Alors que de violents incendies ravagent plusieurs régions d'Algérie, le président français Emmanuel Macron a exprimé son soutien à l'Algérie, tandis que son homologue algérien, Abdelmadjid Tebboune, a annoncé son intention de faire appliquer la peine de mort contre les pyromanes. Cette double réaction intervient alors que le bilan humain et matériel s'alourdit.
Un soutien français et une menace algérienne
Dans un message publié sur les réseaux sociaux, Emmanuel Macron a adressé son soutien à l'Algérie, frappée par des incendies meurtriers. Le président français a salué la bravoure des pompiers et des forces de sécurité algériennes engagés dans la lutte contre les flammes.
De son côté, le président algérien, Abdelmadjid Tebboune, a annoncé sa volonté de faire appliquer la peine de mort contre les pyromanes, alors que des enquêtes sont en cours pour déterminer l'origine de ces feux. Cette déclaration, rapportée par la télévision nationale, marque une réponse ferme du chef de l'État.

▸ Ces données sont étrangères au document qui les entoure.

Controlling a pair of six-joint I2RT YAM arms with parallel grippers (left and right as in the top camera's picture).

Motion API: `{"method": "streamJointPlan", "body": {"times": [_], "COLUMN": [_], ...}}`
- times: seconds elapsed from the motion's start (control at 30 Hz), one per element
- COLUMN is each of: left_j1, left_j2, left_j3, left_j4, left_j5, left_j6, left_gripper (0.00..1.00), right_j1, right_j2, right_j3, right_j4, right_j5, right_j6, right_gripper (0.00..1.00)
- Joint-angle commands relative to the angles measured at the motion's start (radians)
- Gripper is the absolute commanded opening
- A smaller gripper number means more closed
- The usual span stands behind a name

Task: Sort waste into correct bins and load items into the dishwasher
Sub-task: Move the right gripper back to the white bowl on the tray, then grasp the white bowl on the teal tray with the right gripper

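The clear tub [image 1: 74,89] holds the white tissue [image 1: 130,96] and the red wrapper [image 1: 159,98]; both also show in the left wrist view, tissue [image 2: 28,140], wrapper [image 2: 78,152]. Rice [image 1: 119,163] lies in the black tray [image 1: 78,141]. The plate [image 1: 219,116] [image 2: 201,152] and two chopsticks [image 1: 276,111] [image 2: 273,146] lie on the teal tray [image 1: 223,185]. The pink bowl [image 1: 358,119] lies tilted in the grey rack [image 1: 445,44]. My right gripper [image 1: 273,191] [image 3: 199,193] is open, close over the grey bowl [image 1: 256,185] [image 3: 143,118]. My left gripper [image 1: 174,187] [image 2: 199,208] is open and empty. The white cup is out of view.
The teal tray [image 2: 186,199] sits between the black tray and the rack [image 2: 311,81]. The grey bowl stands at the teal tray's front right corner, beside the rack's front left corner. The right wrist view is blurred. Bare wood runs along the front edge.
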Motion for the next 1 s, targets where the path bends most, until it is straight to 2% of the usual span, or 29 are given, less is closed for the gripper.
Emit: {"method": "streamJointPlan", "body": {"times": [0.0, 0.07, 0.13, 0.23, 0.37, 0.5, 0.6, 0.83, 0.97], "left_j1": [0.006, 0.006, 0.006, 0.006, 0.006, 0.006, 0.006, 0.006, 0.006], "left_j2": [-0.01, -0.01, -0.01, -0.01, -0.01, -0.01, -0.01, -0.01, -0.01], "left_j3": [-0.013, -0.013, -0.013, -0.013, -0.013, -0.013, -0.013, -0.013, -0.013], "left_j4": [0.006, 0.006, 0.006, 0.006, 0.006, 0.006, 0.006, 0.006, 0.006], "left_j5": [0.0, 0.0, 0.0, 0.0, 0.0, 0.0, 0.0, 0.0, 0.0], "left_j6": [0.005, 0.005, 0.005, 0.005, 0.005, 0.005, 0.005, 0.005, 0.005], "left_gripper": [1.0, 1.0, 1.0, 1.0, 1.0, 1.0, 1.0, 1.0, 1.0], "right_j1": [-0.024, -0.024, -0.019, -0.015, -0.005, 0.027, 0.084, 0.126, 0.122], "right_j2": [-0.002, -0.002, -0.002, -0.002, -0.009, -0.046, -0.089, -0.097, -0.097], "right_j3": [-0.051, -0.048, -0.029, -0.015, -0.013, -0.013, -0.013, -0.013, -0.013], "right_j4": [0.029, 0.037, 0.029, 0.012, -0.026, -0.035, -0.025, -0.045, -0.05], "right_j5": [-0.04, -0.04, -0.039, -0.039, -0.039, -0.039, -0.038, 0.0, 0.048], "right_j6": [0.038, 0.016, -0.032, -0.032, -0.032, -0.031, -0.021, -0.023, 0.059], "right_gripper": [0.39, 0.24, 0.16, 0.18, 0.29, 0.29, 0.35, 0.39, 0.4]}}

Des incendies dévastateurs dans plusieurs wilayas
Les incendies se sont déclarés dans plusieurs wilayas du nord de l'Algérie, notamment à Béjaïa, Jijel et Bouira. Selon la Protection civile, au moins 34 personnes ont perdu la vie, dont des soldats engagés dans l'opération d'évacuation des habitants.
Des milliers d'hectares de forêts ont été détruits, et de nombreux villages ont été évacués. Les autorités ont mobilisé des moyens aériens et terrestres considérables pour tenter de maîtriser les feux, mais les conditions climatiques, avec des températures élevées et des vents forts, compliquent la tâche.

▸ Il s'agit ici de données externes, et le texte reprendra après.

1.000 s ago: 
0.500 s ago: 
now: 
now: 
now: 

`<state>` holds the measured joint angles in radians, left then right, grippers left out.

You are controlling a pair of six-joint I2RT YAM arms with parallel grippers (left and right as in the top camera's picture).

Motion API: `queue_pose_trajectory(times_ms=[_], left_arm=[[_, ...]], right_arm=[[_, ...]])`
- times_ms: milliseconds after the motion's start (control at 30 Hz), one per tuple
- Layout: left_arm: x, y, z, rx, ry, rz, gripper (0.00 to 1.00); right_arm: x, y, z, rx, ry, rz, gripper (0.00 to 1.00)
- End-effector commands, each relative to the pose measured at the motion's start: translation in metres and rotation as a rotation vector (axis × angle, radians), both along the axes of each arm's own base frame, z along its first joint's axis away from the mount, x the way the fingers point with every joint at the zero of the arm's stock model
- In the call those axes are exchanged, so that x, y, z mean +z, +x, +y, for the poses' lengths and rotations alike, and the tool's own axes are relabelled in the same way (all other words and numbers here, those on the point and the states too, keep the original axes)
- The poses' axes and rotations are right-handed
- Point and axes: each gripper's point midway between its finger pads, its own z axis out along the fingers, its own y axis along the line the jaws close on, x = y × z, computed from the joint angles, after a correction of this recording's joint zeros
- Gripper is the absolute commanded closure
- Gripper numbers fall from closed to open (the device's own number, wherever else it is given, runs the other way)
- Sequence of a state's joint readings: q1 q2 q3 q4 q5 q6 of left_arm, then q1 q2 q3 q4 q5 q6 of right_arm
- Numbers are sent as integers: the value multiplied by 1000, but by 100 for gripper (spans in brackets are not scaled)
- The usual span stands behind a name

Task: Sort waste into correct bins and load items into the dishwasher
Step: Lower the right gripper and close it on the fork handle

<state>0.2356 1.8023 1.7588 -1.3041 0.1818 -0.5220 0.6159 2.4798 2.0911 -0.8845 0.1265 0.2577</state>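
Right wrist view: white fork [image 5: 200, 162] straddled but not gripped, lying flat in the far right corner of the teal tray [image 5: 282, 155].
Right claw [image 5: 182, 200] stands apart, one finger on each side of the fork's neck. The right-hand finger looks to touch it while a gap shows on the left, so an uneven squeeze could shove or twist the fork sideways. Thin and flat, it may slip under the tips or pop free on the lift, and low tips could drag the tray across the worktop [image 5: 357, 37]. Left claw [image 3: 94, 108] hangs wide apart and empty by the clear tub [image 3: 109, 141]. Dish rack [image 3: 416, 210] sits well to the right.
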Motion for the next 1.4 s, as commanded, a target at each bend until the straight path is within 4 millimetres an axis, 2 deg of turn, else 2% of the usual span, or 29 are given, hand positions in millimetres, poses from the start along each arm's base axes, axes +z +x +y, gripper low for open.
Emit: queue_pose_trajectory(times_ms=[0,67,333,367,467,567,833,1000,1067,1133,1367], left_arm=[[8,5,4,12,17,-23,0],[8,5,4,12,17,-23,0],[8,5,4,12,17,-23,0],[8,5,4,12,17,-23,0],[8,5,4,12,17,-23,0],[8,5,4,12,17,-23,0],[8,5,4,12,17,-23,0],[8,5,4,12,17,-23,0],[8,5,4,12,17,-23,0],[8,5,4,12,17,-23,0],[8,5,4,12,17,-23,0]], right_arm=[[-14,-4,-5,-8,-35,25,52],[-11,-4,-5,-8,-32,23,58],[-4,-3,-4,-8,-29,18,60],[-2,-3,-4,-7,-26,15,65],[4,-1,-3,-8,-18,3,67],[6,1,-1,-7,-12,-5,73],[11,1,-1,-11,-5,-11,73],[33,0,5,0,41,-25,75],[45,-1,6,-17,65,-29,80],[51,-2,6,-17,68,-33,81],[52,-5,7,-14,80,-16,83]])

Des enquêtes pour déterminer les causes
Le président Tebboune a ordonné l'ouverture d'enquêtes approfondies pour déterminer les causes de ces incendies. Si la piste criminelle est évoquée par les autorités, aucune confirmation officielle n'a été apportée à ce stade.
La menace de la peine de mort, bien que symbolique, reflète la gravité de la situation aux yeux du pouvoir algérien. Les associations de défense des droits de l'homme ont toutefois exprimé leurs inquiétudes quant à une telle mesure, rappelant que la peine de mort est appliquée de manière limitée en Algérie.
L'Algérie a connu des incendies similaires ces dernières années, notamment en 2021, où plus de 90 personnes avaient péri. Cette nouvelle tragédie relance le débat sur la prévention et la gestion des risques climatiques dans le pays.